### About this task
From the data below, retype exactly the lines starting with the one that contains "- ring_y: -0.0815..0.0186" and ending with the one that contains "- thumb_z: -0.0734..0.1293", both included.
--*--
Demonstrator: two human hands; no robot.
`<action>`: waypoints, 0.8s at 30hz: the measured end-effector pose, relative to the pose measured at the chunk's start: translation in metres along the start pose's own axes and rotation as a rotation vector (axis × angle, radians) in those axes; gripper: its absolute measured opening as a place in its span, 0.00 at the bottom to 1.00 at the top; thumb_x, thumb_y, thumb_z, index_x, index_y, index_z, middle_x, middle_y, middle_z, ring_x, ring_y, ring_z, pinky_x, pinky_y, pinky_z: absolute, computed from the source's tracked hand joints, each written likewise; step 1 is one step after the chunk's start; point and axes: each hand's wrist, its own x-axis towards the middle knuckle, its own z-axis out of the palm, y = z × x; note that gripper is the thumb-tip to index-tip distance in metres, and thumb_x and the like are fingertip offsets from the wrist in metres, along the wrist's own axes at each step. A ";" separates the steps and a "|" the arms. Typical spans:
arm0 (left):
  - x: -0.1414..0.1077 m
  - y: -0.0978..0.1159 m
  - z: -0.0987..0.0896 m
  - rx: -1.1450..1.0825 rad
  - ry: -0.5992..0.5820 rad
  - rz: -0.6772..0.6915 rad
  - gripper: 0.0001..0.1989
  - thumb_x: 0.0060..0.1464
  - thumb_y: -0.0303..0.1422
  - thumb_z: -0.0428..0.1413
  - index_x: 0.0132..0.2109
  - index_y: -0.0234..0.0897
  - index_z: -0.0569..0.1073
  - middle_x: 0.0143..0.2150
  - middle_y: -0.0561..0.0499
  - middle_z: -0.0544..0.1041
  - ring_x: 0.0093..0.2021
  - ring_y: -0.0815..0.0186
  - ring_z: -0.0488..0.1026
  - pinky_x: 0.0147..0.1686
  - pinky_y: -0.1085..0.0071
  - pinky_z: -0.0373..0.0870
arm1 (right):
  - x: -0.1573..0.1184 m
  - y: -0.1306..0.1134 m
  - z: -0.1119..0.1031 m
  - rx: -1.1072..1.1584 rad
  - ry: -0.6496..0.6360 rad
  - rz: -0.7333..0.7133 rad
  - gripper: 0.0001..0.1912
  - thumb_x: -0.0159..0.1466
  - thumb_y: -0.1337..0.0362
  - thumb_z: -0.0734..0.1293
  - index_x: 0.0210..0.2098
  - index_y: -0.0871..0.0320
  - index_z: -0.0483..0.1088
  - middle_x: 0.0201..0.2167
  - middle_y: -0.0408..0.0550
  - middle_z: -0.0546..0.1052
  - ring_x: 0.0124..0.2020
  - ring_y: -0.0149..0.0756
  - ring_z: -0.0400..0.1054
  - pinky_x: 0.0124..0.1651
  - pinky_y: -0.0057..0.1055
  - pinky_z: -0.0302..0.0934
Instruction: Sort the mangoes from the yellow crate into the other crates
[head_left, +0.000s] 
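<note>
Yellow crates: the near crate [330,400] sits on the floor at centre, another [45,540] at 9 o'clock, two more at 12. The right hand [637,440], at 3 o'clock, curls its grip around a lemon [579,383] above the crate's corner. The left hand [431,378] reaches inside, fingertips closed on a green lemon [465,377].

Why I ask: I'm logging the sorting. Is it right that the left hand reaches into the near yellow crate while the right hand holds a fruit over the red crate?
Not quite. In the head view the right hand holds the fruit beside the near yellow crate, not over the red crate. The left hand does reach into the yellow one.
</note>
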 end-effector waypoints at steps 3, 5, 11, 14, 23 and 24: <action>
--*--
### Exercise response
  - ring_y: -0.0815..0.0186
  - ring_z: -0.0488..0.1026
  - pinky_x: 0.0147..0.1686
  - pinky_y: -0.1085..0.0071
  - pinky_z: -0.0373..0.0870
arm1 (right):
  - x: -0.1573..0.1184 m
  - y: -0.1306..0.1134 m
  - z: -0.1119..0.1031 m
  - rx: -1.1072..1.1584 rad
  - ry: -0.6496..0.6360 rad
  - rz: -0.7333..0.7133 rad
  - gripper: 0.0001..0.1912
  - thumb_x: -0.0159..0.1466
  - thumb_y: -0.1337..0.0362
  - thumb_z: -0.0734..0.1293

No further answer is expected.